Investor engagement is on the rise, with ESG-related issues increasingly taking centre stage in shareholders’ discussions with their portfolio companies and asset owners being given more opportunities to express their voting wishes.
Across the world, from April to July, large listed companies host annual general meetings (AGMs) where their executives present on financial performance and shareholders get to ask questions and vote on issues facing said businesses. Their enquiries are becoming notably more focused on corporates’ approach to and strategy around sustainability.
The ‘Proxy Preview 2022’ report, released in late March by three US shareholder advocacy groups, reveals how scrutiny of ESG issues is growing.
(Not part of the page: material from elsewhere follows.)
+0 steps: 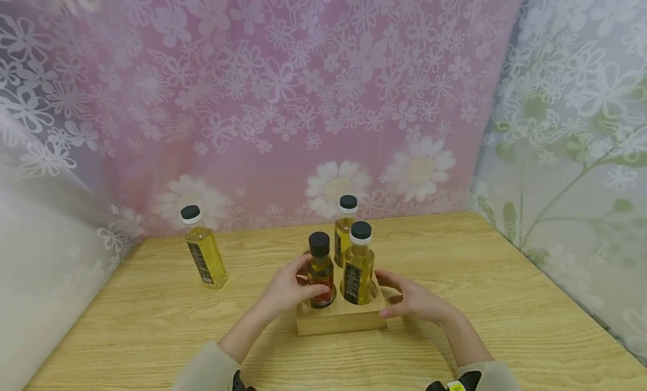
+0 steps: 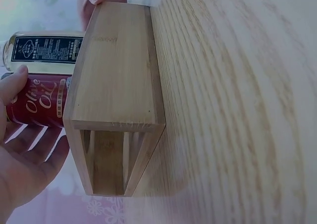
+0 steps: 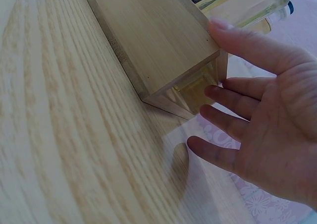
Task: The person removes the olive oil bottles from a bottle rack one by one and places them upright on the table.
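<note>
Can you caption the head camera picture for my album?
Left hand holds a red-labelled bottle at a wooden holder, right hand at the holder's side.

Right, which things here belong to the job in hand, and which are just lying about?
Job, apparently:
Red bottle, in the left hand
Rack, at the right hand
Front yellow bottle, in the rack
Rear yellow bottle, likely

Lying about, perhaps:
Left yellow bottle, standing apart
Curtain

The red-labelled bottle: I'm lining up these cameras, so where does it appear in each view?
Head: just below the picture's centre, the red-labelled bottle stands in the wooden holder, held by the left hand.
Left wrist: sideways near the left edge, below a black-labelled bottle.
Right wrist: only a red sliver at the top edge, probably its label.
Shared landmark: the wooden holder's long plain side.
</note>
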Action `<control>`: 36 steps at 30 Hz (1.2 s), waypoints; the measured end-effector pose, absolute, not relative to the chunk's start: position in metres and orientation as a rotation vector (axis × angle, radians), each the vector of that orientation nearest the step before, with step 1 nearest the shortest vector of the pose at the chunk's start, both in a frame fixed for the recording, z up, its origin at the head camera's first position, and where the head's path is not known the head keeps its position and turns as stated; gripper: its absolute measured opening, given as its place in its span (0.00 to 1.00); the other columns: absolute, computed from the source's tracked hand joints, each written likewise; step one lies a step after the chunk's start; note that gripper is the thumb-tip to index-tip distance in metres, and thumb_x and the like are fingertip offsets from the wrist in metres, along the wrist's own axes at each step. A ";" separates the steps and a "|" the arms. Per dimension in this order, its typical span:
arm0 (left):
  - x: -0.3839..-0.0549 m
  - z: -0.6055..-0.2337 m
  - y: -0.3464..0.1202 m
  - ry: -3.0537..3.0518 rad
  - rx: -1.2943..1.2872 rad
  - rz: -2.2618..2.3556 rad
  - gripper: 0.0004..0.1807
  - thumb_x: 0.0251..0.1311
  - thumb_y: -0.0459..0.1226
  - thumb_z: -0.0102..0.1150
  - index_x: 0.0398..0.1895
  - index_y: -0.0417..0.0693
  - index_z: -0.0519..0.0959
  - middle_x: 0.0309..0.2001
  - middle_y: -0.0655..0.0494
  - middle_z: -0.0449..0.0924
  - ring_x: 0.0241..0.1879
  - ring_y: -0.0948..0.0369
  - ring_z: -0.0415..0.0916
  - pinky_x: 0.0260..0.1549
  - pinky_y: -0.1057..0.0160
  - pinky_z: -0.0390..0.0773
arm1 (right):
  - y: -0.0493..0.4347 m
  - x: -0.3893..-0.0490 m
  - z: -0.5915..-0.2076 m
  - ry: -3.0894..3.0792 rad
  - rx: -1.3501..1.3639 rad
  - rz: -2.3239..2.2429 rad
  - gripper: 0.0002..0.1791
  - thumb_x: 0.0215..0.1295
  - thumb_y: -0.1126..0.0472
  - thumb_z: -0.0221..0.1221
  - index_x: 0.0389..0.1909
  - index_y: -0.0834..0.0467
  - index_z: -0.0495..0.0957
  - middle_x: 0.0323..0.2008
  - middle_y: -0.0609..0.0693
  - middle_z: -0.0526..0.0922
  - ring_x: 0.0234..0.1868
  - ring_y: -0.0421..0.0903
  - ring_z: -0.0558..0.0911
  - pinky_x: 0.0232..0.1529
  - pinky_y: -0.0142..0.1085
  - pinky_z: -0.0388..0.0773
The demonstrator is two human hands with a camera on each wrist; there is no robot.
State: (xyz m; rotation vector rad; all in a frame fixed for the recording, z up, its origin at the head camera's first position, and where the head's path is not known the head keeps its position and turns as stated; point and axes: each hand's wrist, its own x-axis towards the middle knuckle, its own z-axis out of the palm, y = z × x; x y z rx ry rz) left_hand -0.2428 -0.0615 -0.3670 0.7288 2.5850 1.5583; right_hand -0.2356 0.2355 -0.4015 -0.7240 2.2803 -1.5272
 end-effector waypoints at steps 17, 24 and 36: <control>-0.237 -0.331 -0.068 2.630 0.674 1.731 0.32 0.51 0.42 0.68 0.61 0.53 0.69 0.45 0.56 0.76 0.46 0.57 0.73 0.39 0.61 0.78 | 0.235 -0.236 -0.402 2.289 -0.726 -1.518 0.50 0.54 0.60 0.66 0.70 0.68 0.45 0.67 0.68 0.51 0.67 0.65 0.51 0.59 0.61 0.58; -0.235 -0.322 -0.081 2.655 0.642 1.746 0.32 0.52 0.41 0.68 0.61 0.52 0.70 0.45 0.54 0.76 0.47 0.56 0.73 0.40 0.59 0.78 | 0.235 -0.236 -0.402 2.287 -0.723 -1.514 0.50 0.54 0.60 0.66 0.70 0.68 0.45 0.67 0.69 0.51 0.67 0.66 0.51 0.59 0.61 0.58; -0.232 -0.320 -0.119 2.771 0.543 1.673 0.32 0.53 0.44 0.66 0.62 0.50 0.68 0.48 0.50 0.76 0.50 0.53 0.72 0.43 0.56 0.77 | 0.236 -0.237 -0.403 2.282 -0.717 -1.513 0.49 0.55 0.60 0.65 0.70 0.67 0.45 0.68 0.68 0.51 0.67 0.65 0.51 0.58 0.61 0.58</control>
It shows that 567 shareholder resolutions had been published this year by the end of March, up 20% from last year, and have steadily risen since 2019 (see chart). The most common types of proposals – 21% of the total – relate to climate change.
Trusteam Finance, for example, has a resolution against the auditors of Air Liquide’s annual meeting today (4 May). The Paris-based management company argues that PwC and EY have not considered the impact of climate-related matters in their audit.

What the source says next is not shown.